An epidemic the world is not prepared for


Picture this: you wake up to the sound of high pitched noises coming from the living room. As you go to investigate, you see your little sibling munching on Cheerios and watching “CocoMelon” on his iPad, volume full blast. You are annoyed, but you cannot express your feelings for fear that the little demon before you will lash out and start screaming. You watch as he smashes the dry cereal into his mouth, slobber everywhere, and wonder: “how did kids become like this?” 

 The “iPad kid” epidemic has spread worldwide as millennials are becoming parents. Kids are now given access to electronics very early, asparents find it simpler to use the internet as a distraction tool to keep their children quiet. This has created a new generation of kids who are not given enough attention to be cared for fully or taught social skills. Their noses are not wiped, and their faces are constantly starting at a screen, even at the most inconvenient times. 

 “[iPad kids] are very grubby, and the only reason they are that way is because their parents do not have the time to spend with them, so instead of bonding and having fun with their child on their own, they use an iPad, which develops all of the nasty traits of an iPad kid,” Jayden Mangan, junior, said.  

 The stereotype behind the “iPad kid” is a child who always has sticky hands, gunk around their mouth, and plays YouTube or cartoons on full blast. They are known to have short tempers, constantly pitching fits when they do not get their way.
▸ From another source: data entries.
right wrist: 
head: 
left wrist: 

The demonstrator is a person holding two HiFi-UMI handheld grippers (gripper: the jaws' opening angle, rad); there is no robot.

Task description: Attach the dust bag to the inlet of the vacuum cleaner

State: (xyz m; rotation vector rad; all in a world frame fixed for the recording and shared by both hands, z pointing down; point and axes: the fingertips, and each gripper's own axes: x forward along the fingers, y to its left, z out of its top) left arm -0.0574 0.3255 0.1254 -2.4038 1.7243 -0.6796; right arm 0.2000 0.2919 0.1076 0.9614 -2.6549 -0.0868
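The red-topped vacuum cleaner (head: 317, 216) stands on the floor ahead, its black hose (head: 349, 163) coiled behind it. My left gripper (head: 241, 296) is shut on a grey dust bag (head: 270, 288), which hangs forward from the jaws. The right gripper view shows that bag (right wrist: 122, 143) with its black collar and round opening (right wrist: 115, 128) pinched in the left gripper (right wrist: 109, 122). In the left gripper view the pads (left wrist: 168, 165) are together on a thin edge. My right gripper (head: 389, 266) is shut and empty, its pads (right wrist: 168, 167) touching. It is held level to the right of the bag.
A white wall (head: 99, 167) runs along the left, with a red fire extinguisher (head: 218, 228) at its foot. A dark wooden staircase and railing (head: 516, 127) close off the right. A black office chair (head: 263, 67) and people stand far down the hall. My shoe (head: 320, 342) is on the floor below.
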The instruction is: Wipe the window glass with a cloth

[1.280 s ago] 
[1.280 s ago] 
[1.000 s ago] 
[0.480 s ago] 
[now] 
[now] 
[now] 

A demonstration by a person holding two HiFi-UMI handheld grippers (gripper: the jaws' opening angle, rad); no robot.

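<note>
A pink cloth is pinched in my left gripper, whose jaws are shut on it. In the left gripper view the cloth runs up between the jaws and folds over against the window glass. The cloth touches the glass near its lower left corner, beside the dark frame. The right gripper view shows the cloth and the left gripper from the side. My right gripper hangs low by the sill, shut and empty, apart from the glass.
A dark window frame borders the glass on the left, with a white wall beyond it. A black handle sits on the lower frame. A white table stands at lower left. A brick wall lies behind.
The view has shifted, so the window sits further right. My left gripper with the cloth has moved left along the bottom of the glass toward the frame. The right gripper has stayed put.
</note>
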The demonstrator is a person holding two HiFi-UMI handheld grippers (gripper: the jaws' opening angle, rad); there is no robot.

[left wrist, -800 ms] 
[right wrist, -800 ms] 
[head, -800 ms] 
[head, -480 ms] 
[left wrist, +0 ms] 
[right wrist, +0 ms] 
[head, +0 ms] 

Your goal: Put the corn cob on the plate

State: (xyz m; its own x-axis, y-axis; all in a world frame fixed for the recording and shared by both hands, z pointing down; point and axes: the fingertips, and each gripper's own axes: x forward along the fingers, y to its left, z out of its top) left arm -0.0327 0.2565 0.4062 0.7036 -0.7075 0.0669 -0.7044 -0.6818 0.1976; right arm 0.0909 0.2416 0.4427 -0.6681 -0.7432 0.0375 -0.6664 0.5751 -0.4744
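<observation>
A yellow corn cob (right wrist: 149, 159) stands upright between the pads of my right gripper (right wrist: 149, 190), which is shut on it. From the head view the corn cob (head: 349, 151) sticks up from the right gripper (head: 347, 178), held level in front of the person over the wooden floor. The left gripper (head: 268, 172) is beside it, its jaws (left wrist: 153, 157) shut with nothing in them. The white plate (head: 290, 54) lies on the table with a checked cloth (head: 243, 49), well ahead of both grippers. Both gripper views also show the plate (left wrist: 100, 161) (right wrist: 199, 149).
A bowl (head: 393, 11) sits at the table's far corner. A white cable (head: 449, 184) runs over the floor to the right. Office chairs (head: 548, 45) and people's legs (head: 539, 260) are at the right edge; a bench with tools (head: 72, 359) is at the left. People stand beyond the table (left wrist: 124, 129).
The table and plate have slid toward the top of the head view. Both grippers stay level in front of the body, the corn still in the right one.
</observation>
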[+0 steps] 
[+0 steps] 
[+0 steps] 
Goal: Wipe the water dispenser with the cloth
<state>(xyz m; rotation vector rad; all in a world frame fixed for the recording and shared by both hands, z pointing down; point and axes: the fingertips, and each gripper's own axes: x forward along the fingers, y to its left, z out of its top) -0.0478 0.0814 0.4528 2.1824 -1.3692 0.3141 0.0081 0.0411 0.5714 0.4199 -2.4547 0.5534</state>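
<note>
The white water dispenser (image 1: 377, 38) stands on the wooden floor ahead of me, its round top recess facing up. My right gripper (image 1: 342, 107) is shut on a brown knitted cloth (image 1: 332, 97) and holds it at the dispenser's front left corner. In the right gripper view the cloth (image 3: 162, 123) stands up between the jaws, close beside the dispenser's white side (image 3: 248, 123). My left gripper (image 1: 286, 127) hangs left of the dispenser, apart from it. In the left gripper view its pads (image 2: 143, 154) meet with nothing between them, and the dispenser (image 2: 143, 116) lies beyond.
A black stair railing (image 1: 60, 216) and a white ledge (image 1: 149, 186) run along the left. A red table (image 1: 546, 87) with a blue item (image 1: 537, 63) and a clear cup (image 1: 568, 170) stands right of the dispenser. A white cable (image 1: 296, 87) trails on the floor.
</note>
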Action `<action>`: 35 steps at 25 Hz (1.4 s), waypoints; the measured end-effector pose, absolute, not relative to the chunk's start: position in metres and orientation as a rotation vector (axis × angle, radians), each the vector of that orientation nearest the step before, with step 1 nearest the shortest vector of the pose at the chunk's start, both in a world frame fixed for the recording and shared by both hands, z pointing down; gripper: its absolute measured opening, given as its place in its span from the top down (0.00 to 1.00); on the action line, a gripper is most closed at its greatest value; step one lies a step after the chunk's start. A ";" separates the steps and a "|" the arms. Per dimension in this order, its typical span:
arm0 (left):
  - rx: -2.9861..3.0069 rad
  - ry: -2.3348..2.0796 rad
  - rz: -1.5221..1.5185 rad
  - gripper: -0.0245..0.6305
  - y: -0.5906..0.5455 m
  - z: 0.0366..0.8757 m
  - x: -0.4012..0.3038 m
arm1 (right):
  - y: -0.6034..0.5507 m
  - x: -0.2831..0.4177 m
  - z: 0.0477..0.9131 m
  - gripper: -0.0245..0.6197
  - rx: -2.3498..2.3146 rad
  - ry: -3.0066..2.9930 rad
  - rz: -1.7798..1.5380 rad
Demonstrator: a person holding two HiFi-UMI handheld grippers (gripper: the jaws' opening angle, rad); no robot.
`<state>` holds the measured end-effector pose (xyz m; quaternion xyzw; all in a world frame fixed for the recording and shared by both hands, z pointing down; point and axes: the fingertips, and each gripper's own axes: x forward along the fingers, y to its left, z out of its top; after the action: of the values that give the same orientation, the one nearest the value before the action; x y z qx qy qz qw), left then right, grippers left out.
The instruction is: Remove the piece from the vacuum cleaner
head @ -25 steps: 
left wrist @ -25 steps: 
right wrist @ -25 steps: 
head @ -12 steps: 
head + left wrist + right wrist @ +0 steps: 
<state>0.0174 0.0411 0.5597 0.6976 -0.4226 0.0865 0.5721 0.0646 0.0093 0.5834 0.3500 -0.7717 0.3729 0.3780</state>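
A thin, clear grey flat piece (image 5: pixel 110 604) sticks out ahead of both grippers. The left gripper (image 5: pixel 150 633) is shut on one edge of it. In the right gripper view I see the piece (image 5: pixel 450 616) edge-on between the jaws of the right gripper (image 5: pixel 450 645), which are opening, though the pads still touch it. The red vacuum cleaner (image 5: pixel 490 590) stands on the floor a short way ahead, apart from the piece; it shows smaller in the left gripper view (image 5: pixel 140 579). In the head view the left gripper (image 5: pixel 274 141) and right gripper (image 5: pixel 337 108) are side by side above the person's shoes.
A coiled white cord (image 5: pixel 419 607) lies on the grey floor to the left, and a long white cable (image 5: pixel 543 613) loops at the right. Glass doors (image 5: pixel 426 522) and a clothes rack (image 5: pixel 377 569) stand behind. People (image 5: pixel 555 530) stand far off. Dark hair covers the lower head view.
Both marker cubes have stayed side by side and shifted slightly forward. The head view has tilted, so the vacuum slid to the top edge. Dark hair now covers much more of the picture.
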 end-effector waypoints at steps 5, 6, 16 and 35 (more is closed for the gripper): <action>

Many people find them incredibly annoying, as they have even worked to convince teens that they “hate” kids based on how these children act. 

 “[iPad kids] are absolutely disgusting. They have sticky fingers, and the layer of Cheeto dust always covering their iPad is vile,” Kylie Clay, senior, said. 

 This generation of children have been known to have a guttural cough and an unhealthy obsession with Roblox (an online game platform). Their iPads are often housed in bulky blue cases that seems to constantly be covered in sticky residue. As they are so enthralled with the screen before them, these kids tend to lose all awareness of their surroundings, often haphazardly contorting their bodies and throwing themselves in awkward ways over furniture, bumping into things, and randomly vocalizing. 

 “[iPad kids] always have to have a screen in front of them, even when they are out to eat with family. Plus, they are gross. [They are] always picking their nose and wiping it on the iPad,” Camryn Lewis, sophomore, said. 

 The “iPad kid” epidemic is real, and it is terrorizing the population. If you believe that someone you know shows symptoms of this disease, please direct them to the nearest library.